Al final y por no extenderme, la consecuencia de todo este cúmulo de vivencias es que la fatiga pandémica está haciendo cada vez una mayor mella y está teniendo un mayor impacto en nuestra sociedad. El hartazgo es incremental porque no se vislumbra el futuro con la ilusión y la esperanza que precisamos, y ante este decaimiento progresivo aderezado por la crispación política que presenciamos a diario y las perspectivas poco halagüeñas de nuestra economía y del empleo, tan solo nos queda esperar que los peores vaticinios de los analistas propios y foráneos no se cumplan, y que entre todos podamos remontar esta situación y salir de este callejón en el que nos vemos inmersos por tantos errores e incongruencias cometidas en la gestión de esta pandemia.
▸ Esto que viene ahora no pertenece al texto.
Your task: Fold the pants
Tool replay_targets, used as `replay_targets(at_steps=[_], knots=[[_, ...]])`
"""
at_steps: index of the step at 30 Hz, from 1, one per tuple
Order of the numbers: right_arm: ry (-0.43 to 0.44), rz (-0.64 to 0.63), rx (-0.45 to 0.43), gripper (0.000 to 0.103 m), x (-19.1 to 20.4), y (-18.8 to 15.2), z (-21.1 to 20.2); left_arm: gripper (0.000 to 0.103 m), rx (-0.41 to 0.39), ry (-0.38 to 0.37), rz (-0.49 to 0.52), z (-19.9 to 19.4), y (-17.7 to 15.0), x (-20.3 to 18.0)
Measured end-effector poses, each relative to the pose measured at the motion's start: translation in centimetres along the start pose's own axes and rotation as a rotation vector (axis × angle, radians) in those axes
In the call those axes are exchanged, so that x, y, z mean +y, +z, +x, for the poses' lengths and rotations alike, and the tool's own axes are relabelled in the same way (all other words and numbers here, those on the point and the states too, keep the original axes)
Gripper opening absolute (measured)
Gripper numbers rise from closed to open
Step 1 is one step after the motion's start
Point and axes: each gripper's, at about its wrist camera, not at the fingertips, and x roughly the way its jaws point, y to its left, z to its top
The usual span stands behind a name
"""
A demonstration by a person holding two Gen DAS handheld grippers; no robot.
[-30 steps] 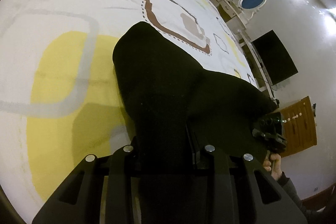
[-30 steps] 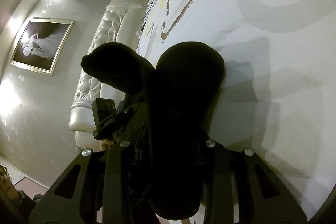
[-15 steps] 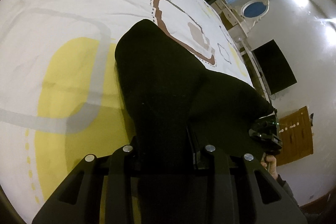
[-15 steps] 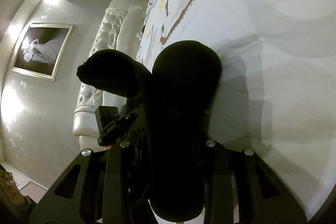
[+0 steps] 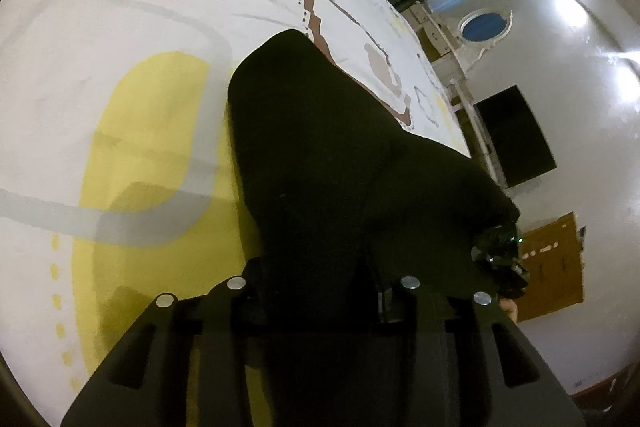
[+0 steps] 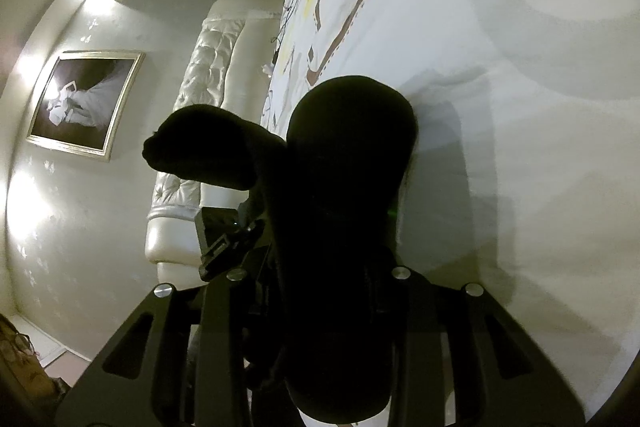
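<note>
Matt black cloth pants soaking up the light, smooth printed cotton-like bed sheet at left, matt black plastic gripper frame with shiny metal rivets, glossy tufted leather-look headboard, brown wooden door at lower right

The fingertips of the left gripper and of the right gripper are covered by bunched black fabric pants, so contact cannot be seen. The white patterned bedsheet beneath is partly hidden. Only a fingertip of a hand is visible, the rest being hidden.
</note>
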Motion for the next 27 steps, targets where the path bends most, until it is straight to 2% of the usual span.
replay_targets(at_steps=[4, 8, 13, 15, 17, 20, 23, 27], knots=[[0.015, 0.014, -0.004, 0.032, -0.4, 0.0, -0.4, 0.04, -0.007, -0.011, -0.012, -0.3, -0.3, 0.0], [0.016, 0.017, -0.016, 0.032, -0.5, -0.1, -0.9, 0.041, -0.026, 0.025, 0.018, -1.2, -0.3, -0.6], [0.012, 0.024, -0.042, 0.033, -0.7, -0.6, -1.6, 0.043, -0.077, 0.044, -0.003, -2.9, -1.0, -0.4], [0.014, 0.03, -0.055, 0.033, -0.7, -0.9, -2.0, 0.043, -0.103, 0.078, 0.015, -3.7, -1.7, -0.8], [0.02, 0.043, -0.072, 0.033, -1.0, -1.3, -2.7, 0.048, -0.125, 0.11, 0.028, -4.3, -2.5, -1.1], [0.028, 0.059, -0.097, 0.033, -1.3, -1.7, -3.9, 0.049, -0.159, 0.125, 0.018, -5.5, -3.7, -1.1], [0.032, 0.082, -0.136, 0.033, -1.9, -2.4, -5.8, 0.049, -0.182, 0.136, -0.001, -6.3, -4.4, -1.0], [0.037, 0.114, -0.198, 0.033, -3.3, -4.1, -9.1, 0.049, -0.188, 0.206, 0.021, -7.3, -6.0, -0.9]])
Dejar un legado de sostenibilidad a las generaciones futuras es fundamental y en ese sentido hemos de procurar mejorar entre todos este galimatías sanitario, económico, social y político en el que nos encontramos inmersos. Si esperamos que otros nos saquen de este infierno estamos apañados, nos tendremos que sacar nosotros mismos las castañas del fuego y no apostar todo y exclusivamente a la carta de unos fondos de recuperación que llegarán cuando lleguen y en las condiciones que lleguen, y se repartirán como se repartan, estaremos atentos a los criterios de adjudicación y a las propias asignaciones en sí.
Importantes estas ayudas, sí, mucho, claves probablemente, pero creo que tan relevante o más es, que como sociedad reaccionemos como siempre lo hemos sabido hacer y nos sobrepongamos a esta catástrofe con el esfuerzo propio, y lo que pueda venir en forma de ayudas exteriores o subvenciones bienvenido y muy bien recibido será.